Caso Julen El pocero: “Yo lo tapé todo muy bien. Fue perfecto”

  • El empresario que hizo el pozo en el que cayó Julen insiste ante la jueza en que lo cubrió con una roca

Antonio Sánchez, el pocero, tras declarar como testigo ante la jueza. Antonio Sánchez, el pocero, tras declarar como testigo ante la jueza.

Antonio Sánchez, el pocero, tras declarar como testigo ante la jueza. / Javier Albiñana

“Yo lo tapé todo muy bien. Fue perfecto”. Así de contundente se pronunció ayer Antonio Sánchez, el pocero que excavó el orificio en el que murió el pequeño Julen, el niño de 2 años que permaneció atrapado 13 días. El empresario aseguró sentirse “bien” e insistió durante su declaración ante la jueza en calidad de testigo en que él actuó como debía.

A su llegada a la Ciudad de la Justicia, en torno a las 10:00, explicó ante los medios de comunicación que declararía “igual” que lo hizo ante la Guardia Civil, dado que “no tiene otra historia”. Según su versión, cerró el sondeo, de 21,6 centímetros de diámetro y 111 metros de profundidad, con una piedra de grandes dimensiones y tierra. Sin embargo, precisó, tras el accidente del niño comprobó que la zona se había rebajado y que ya no estaba la roca con la que él había cubierto la prospección.

El pozo, argumentó, estaba a unos 45 centímetros por debajo de la cota donde había dejado la piedra y dentro de una zanja, lo que evidencia, afirmó, que tras su trabajo se llevaron a cabo unos movimientos de tierra en la zona y que quitaron la roca. En palabras de su abogados, Javier Rodríguez, su “sorpresa” fue que, pese a que él había trabajado en un “terreno llano” ahora había una zanja.

El letrado explicó que para llevar a cabo cualquier sondeo, se coloca una boquilla de hierro que permite evitar que la tierra que sale vuelva a caer dentro del pozo. Al comprobar que no había agua, el pocero retiró la boquilla y, de esta forma, se creó un derrumbamiento que dejó sobre el orificio un pequeño cráter. Fue encima de éste donde colocó la piedra, a la espera de que una máquina retirara los 6.000 kilos de tierra que había alrededor del pozo, puesto que él no tenía medios para hacerlo.
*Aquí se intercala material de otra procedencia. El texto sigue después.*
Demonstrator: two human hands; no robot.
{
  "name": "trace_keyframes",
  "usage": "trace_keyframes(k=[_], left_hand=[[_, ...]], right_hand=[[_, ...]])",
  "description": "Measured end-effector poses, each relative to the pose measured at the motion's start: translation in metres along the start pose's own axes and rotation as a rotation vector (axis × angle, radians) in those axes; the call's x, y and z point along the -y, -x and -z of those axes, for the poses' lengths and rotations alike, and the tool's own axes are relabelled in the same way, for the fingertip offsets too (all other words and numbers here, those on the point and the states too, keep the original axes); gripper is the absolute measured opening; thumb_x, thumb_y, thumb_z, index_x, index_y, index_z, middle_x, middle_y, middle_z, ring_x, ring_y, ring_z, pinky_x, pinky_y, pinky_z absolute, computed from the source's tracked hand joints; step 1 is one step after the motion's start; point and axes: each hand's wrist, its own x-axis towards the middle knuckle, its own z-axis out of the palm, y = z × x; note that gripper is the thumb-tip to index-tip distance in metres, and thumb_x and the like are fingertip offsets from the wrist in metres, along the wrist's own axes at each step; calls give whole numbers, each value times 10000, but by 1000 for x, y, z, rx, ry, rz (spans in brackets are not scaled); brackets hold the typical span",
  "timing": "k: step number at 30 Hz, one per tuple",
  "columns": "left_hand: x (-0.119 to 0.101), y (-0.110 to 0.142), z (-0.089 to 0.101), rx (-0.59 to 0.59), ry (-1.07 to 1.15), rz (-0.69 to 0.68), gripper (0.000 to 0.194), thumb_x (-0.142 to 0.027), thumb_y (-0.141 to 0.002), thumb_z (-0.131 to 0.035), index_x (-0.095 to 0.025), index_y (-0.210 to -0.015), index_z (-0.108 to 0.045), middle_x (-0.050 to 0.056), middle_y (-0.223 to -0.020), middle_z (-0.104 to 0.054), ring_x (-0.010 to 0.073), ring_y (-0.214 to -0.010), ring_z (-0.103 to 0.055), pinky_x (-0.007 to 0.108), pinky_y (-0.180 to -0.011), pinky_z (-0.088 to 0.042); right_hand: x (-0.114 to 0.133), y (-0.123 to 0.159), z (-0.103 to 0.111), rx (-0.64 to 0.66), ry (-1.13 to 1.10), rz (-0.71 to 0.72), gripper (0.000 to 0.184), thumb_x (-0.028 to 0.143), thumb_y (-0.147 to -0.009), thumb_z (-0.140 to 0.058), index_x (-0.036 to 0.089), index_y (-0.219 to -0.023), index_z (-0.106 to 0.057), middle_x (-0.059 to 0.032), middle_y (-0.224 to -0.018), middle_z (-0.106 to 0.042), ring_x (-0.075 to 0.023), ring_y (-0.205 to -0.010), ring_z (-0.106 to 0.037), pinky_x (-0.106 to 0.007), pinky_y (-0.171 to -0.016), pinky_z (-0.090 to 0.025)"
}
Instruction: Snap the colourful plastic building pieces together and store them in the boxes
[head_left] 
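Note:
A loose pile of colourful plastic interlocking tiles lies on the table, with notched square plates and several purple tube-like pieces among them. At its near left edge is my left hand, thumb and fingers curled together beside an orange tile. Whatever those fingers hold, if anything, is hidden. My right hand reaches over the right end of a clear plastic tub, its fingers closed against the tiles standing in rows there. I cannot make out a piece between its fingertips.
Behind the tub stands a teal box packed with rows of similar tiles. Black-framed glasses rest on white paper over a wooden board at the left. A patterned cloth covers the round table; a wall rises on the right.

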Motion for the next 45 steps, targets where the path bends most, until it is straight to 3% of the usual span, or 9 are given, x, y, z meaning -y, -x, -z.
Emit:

En cuanto a la licencia correspondiente a la perforación del sondeo, el empresario defendió que él “confió” en David Serrano, el dueño de la finca que le había encargado la tarea. “Yo le pedí los papeles. Me dijo que la tenía”, recalcó.

El abogado explicó que para llevar a cabo cualquier sondeo se coloca una broca de hierro que permita evitar que la tierra que sale vuelva a caer dentro del pozo. Una vez que el pocero comprobó que no había agua, retiró la boquilla y, de esta forma, se crea un derrumbamiento que deja sobre el orificio un pequeño cráter. Fue encima donde colocó la piedra, a la espera de que una máquina retirara los 6.000 kilos de tierra que había alrededor del pozo puesto que él no tenía medios.

Asimismo, el empresario precisó que sólo selló dos pozos porque tenían agua, mientras que al que cayó el pequeño Julen, lo tapó con una piedra. “Los que no tienen agua no se sellan porque “no tienen ninguna utilidad”, destacó. Días después del accidente llegó a asegurar que en la finca en la que ocurrieron los hechos estaba “todo al revés”. Dejé allí 6.000 kilos de tierra que lo han tirado por el lateral”, recalcó.

Ayer también declararon en calidad de testigo el ayudante del pocero y la persona que hizo la zanja junto al talud cercano a la perforación. Ambos se ratificaron en las declaraciones que hicieron en su día ante la Guardia Civil. En el caso del maquinista que se encargó de los movimientos de tierra afirmó que no vio la piedra que supuestamente había tapando el profundo orificio. Hoy declararán guardias civiles que intervinieron en el rescate del menor así como Ángel García Vidal, el ingeniero que coordinó el operativo.